La ley del Servicio Exterior de la Nación prevé el llamado “artículo 5” que autoriza el nombramiento de embajadores no integrantes de dicho servicio, pero sólo en casos excepcionales. En nuestro país se ha hecho de la excepción la regla. Fue durante el gobierno de Onganía –que tuvo embajadores “artículo 5”, pero contados con los dedos de una mano– que se organizó definitivamente la preparación de nuestros diplomáticos con la creación de la Instituto del Servicio Exterior. Es así que desde entonces todo aspirante a integrarlo debe pasar por un curso de dos años de duración antes de acceder a lo más bajo del escalafón. Y para acceder a dicho instituto debe tener título universitario y manejar dos idiomas extranjeros.

Además, teniendo en cuenta que es el Estado el que forma con sus recursos a los futuros embajadores, es deseable que éstos, que en definitiva son los representantes de la ciudadanía –no de los gobiernos de turno– ante los países extranjeros, sean dignos emisarios que cuenten con un bagaje de formación académica y personal que jerarquice su gestión y refleje cabalmente la imagen del Estado que representan.

En los últimos meses hemos asistido, con gran impotencia, a ciertas designaciones ante importantes organismos internacionales como la de la actual ministra de Medio Ambiente, Romina Picolotti, que formó parte de la delegación argentina ante la Corte Internacional de La Haya por el conflicto de la pastera Botnia en Uruguay.

Semanas atrás, Felipe Solá, diputado electo, al ofrecérsele la embajada en París, contestó que inmediatamente se pondría a estudiar francés. Según un matutino de tirada nacional, “Solá recibiría el destino como un premio a su colaboración con el oficialismo en la campaña electoral de 2005 y en la reciente también”. Es decir, para los destinos estratégicos para la política nacional no hay que pensar en embajadores de carrera, preparados por el propio Estado para desempeñarse en el mundo diplomático, sino en el amigo o colaborador que haya hecho más “méritos” a los ojos del gobernante que habrá de tenerlos por lacayos. Tampoco hay que soslayar el hecho de que a nuestra presidenta electa le fascina ir de paseo y salir de compras en ciertas capitales del mundo, para lo cual es muy conveniente contar con un embajador que sepa halagar a la dama.

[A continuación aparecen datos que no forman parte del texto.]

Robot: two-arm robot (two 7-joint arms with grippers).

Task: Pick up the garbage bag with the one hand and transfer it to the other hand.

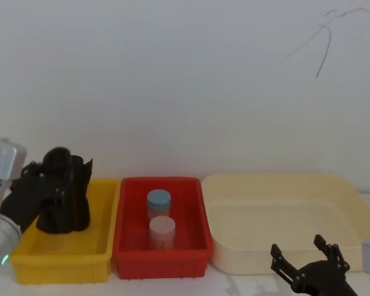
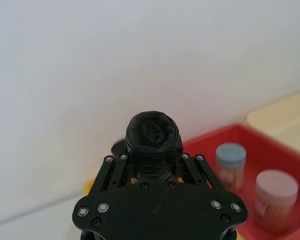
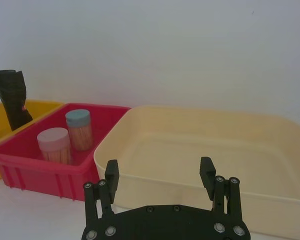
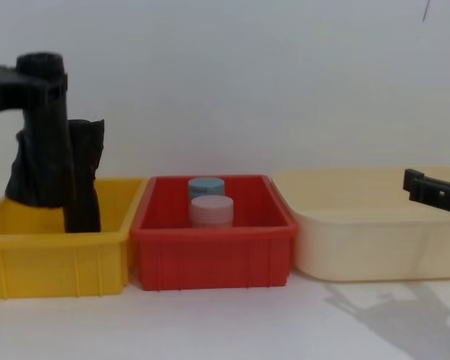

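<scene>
My left gripper (image 2: pixel 152 162) is shut on the garbage bag (image 2: pixel 152 131), a thick black creased roll. In the chest view the left gripper (image 4: pixel 41 82) holds the garbage bag (image 4: pixel 37 161) upright near its top. The bag's wider lower end hangs at rim height over the yellow bin (image 4: pixel 60 255). The head view shows the same left gripper (image 1: pixel 46 182) on the garbage bag (image 1: pixel 60 161) at the far left. Low on the right, my right gripper (image 1: pixel 305 259) stands open and holds nothing. It is in front of the cream tray (image 3: pixel 200 150), and its fingertips (image 3: pixel 111 170) are spread apart.
A slimmer black roll (image 4: pixel 86 172) with a jagged top stands in the yellow bin just behind the held bag. The red bin (image 1: pixel 160 256) in the middle holds a blue-lidded jar (image 1: pixel 158 200) and a pink-lidded jar (image 1: pixel 161 229). On the right lies the wide cream tray (image 1: pixel 283 185).
</scene>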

En la misma fuente citada más arriba se lee también que “la ventaja de designar a Timerman en Washington en reemplazo de José Octavio Bordón radica en el hecho de que el actual cónsul en Nueva York ya conoce al dedillo a todo el espectro político, económico y diplomático
estadounidense y allí también lo conocen a él. Así lo explicaban ayer en ámbitos diplomáticos locales. El caso de Bettini es similar. El embajador en España (…) bregó personalmente ante los Kirchner en los últimos días por quedarse en su sitio”. El artículo termina con una aclaración. “En los próximos días podrían conocerse varias nuevas designaciones en la veintena de representaciones extranjeras que tienen embajadores políticos. De acuerdo con la ley del servicio exterior, los mandatos de aquellos embajadores que no son de carrera cesan al terminar la presidencia de quien los nombró”.

Es decir, que debemos distinguir entre los embajadores “políticos” y los “otros”, dando por sentado que estos últimos son los “de carrera” y que éstos, por más años y méritos acumulados, nunca accederán a ciertos destinos, que están reservados de antemano para los “amigos” del poder. A lo sumo podrán aspirar, o competir, por la capital de algún país asiático o africano.

Aquí podríamos preguntarnos en qué categoría revista el actual embajador en Colombia, y algunos otros inclasificables. Tal vez, como reza un viejo dicho, los embajadores son como las bicicletas: los hay de carrera, de media carrera y de paseo.